Electronic Theses and Dissertations


Kelsey Mankel



Document Type


Degree Name

Doctor of Philosophy


Communication Sciences & Disorders

Committee Chair

Gavin Bidelman

Committee Member

Eugene Buder

Committee Member

Philip Pavlik Jr.

Committee Member

Deborah Moncrieff


To make sense of the auditory world, listeners must organize diverse, continuously varying sounds into meaningful perceptual categories. The auditory categorization process is believed to be a foundational skill for language development and speech perception. Despite decades of behavioral research, neuroscientific evidence is only beginning to uncover where, when, and how auditory categories arise in the brain. Although it has been proposed that categorical perception is shaped by both innate (nature) and experience-driven (nurture) factors, it is unclear how these features manifest neurally at the individual level. In the first study of this dissertation, we recorded multi-channel electroencephalography (EEG) in nonmusicians who varied in their intrinsic musical listening skills (i.e., musicality) and evaluated their performance on a speech categorization task. The results demonstrated that listeners with naturally superior musicality exhibit sensory processing advantages within the right auditory cortex which enables more efficient and robust categorization. The second study then assessed whether neural encoding differences influenced learning of unfamiliar auditory categories. Using a rapid learning paradigm, musically nave listeners were trained to identify musical interval categories (i.e., minor and major thirds). More successful category learners showed more efficient post-training sensory encoding of musical intervals by ~150-200 ms (i.e., P2). Structural magnetic resonance imaging (MRI) also revealed differences in gray matter and cortical thickness within auditory cortex associated with categorization performance, indicating that the acquisition of auditory categories is driven by a layering of preexisting and short-term plastic changes in brain function.

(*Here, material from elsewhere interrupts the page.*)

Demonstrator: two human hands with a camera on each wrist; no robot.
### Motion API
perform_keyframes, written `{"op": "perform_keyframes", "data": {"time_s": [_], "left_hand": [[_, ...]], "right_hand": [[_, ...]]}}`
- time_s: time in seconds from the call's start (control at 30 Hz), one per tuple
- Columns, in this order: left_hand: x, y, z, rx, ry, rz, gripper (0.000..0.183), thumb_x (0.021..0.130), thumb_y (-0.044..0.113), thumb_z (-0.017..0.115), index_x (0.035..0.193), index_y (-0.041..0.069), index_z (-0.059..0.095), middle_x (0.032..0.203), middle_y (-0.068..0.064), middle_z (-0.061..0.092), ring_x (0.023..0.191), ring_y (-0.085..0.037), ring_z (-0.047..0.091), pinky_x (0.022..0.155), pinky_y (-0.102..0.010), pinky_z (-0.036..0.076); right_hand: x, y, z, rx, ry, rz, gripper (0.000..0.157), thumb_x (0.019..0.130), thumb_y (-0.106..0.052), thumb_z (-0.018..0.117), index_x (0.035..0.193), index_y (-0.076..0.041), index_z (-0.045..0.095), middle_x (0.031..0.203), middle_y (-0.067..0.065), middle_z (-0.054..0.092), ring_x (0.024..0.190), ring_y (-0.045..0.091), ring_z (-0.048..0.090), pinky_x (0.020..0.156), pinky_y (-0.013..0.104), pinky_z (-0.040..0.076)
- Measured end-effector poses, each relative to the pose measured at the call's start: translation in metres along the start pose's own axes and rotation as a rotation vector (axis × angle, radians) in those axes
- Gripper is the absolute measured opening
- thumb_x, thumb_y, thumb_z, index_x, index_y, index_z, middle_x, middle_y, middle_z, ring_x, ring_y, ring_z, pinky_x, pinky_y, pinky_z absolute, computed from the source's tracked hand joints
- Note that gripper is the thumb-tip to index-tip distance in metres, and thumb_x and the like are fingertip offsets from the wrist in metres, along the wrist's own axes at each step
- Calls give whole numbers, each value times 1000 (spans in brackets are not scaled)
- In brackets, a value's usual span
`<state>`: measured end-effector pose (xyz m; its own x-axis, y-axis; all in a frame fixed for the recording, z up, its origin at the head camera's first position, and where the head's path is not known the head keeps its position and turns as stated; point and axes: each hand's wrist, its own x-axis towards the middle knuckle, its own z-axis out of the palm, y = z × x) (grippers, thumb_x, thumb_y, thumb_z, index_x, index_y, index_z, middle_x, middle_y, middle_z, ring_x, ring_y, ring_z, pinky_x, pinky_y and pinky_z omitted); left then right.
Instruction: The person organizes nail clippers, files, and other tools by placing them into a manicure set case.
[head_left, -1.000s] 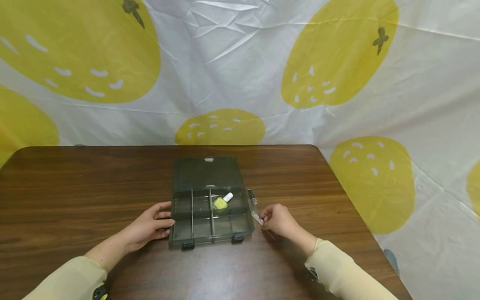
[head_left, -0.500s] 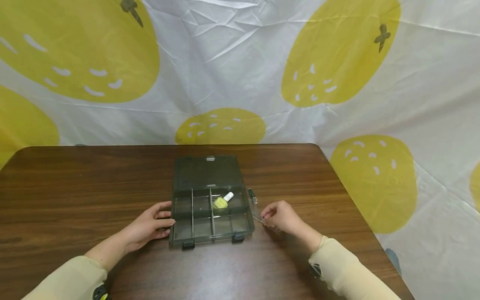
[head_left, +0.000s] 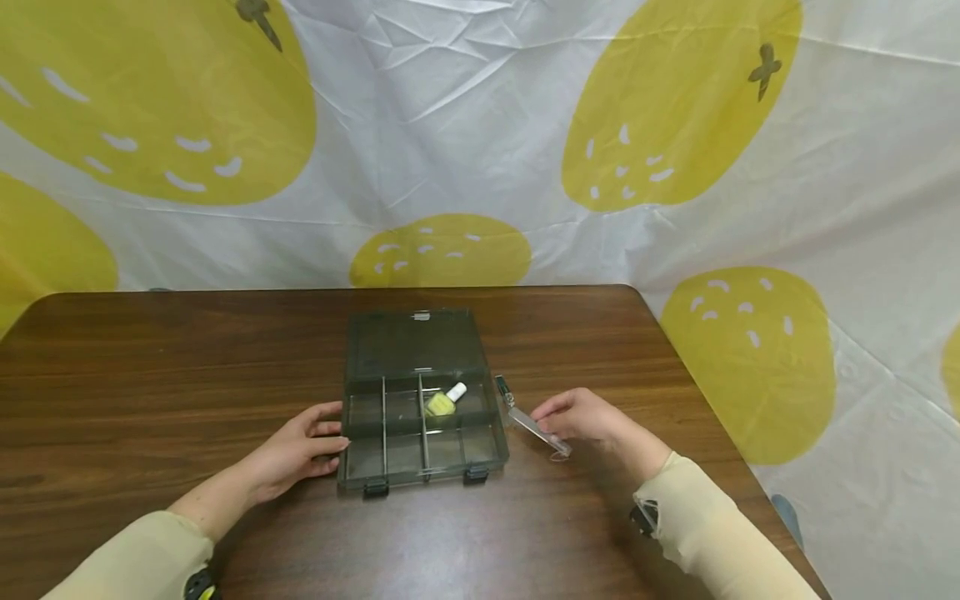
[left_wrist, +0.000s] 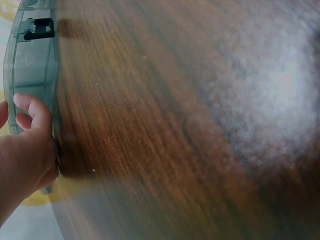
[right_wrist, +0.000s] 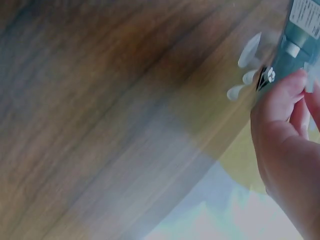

Functional asymmetries were also observed across both studies, suggesting that networks in the right auditory cortex may contribute to enhanced categorization and/or may be more sensitive to individual perceptual differences in general. Taken together, these results highlight the complex interplay of both nature and nurture in auditory categorization. Intrinsic, individual differences in neural function cultivate sensory processing advantages within auditory cortex that are shaped by experience (e.g., learning) and promote enhanced categorization and perception of sounds.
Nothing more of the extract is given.